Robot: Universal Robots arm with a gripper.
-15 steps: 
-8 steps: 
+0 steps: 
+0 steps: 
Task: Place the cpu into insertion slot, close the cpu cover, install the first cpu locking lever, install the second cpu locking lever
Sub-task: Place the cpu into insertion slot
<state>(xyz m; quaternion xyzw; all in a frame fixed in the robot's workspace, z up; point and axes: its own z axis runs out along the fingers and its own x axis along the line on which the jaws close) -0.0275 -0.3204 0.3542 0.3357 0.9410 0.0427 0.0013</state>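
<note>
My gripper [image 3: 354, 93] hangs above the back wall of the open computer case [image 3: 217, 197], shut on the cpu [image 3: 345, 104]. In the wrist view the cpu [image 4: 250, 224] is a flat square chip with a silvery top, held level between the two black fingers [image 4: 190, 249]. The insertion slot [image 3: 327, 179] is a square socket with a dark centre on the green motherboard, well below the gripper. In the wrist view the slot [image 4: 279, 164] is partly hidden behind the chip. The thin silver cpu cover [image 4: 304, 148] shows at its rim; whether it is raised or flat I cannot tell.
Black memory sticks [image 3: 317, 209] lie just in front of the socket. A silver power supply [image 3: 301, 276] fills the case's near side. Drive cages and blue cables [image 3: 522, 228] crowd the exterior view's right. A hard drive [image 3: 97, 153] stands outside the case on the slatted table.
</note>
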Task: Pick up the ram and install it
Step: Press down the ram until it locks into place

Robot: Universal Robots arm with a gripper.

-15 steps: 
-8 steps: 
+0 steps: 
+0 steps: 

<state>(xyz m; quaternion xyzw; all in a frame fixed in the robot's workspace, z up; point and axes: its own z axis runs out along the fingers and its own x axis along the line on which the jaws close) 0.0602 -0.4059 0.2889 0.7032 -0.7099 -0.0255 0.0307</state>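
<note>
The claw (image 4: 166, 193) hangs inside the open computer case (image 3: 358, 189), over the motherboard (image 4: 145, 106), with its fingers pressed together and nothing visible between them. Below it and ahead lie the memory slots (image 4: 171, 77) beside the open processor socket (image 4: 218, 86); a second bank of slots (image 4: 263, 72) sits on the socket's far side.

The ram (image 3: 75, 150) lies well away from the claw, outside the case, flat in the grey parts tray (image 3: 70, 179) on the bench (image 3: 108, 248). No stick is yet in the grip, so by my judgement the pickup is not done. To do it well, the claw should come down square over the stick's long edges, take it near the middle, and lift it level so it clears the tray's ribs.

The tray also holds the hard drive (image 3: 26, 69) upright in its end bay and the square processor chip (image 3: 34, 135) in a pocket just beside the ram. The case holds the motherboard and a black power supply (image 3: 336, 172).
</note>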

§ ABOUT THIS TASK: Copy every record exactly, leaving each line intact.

§ EXERCISE OUTPUT:
Robot: Universal Robots arm with a gripper.
-15 steps: 
-8 steps: 
+0 steps: 
+0 steps: 
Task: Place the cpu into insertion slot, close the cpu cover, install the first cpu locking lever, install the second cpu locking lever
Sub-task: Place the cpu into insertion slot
<state>(xyz m; quaternion xyzw; all in a frame fixed in the robot's workspace, z up; point and axes: its own z axis runs out along the fingers and its own x axis along the line on which the jaws close) -0.0275 -0.3204 0.3542 0.3357 0.9410 0.0427 0.0013</state>
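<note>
My gripper [image 3: 354, 93] hangs above the back wall of the open computer case [image 3: 217, 197], shut on the cpu [image 3: 345, 104]. In the wrist view the cpu [image 4: 250, 224] is a flat square chip with a silvery top, held level between the two black fingers [image 4: 190, 249]. The insertion slot [image 3: 327, 179] is a square socket with a dark centre on the green motherboard, well below the gripper. In the wrist view the slot [image 4: 279, 164] is partly hidden behind the chip. The thin silver cpu cover [image 4: 304, 148] shows at its rim; whether it is raised or flat I cannot tell.
Black memory sticks [image 3: 317, 209] lie just in front of the socket. A silver power supply [image 3: 301, 276] fills the case's near side. Drive cages and blue cables [image 3: 522, 228] crowd the exterior view's right. A hard drive [image 3: 97, 153] stands outside the case on the slatted table.
</note>
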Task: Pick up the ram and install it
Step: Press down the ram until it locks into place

Robot: Universal Robots arm with a gripper.

-15 steps: 
-8 steps: 
+0 steps: 
+0 steps: 

<state>(xyz m; quaternion xyzw; all in a frame fixed in the robot's workspace, z up; point and axes: its own z axis runs out along the fingers and its own x axis along the line on which the jaws close) 0.0602 -0.4059 0.2889 0.7032 -0.7099 -0.0255 0.0307</state>
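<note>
The claw (image 4: 166, 193) hangs inside the open computer case (image 3: 358, 189), over the motherboard (image 4: 145, 106), with its fingers pressed together and nothing visible between them. Below it and ahead lie the memory slots (image 4: 171, 77) beside the open processor socket (image 4: 218, 86); a second bank of slots (image 4: 263, 72) sits on the socket's far side.

The ram (image 3: 75, 150) lies well away from the claw, outside the case, flat in the grey parts tray (image 3: 70, 179) on the bench (image 3: 108, 248). No stick is yet in the grip, so by my judgement the pickup is not done. To do it well, the claw should come down square over the stick's long edges, take it near the middle, and lift it level so it clears the tray's ribs.

The tray also holds the hard drive (image 3: 26, 69) upright in its end bay and the square processor chip (image 3: 34, 135) in a pocket just beside the ram. The case holds the motherboard and a black power supply (image 3: 336, 172).
</note>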

The output is now finished.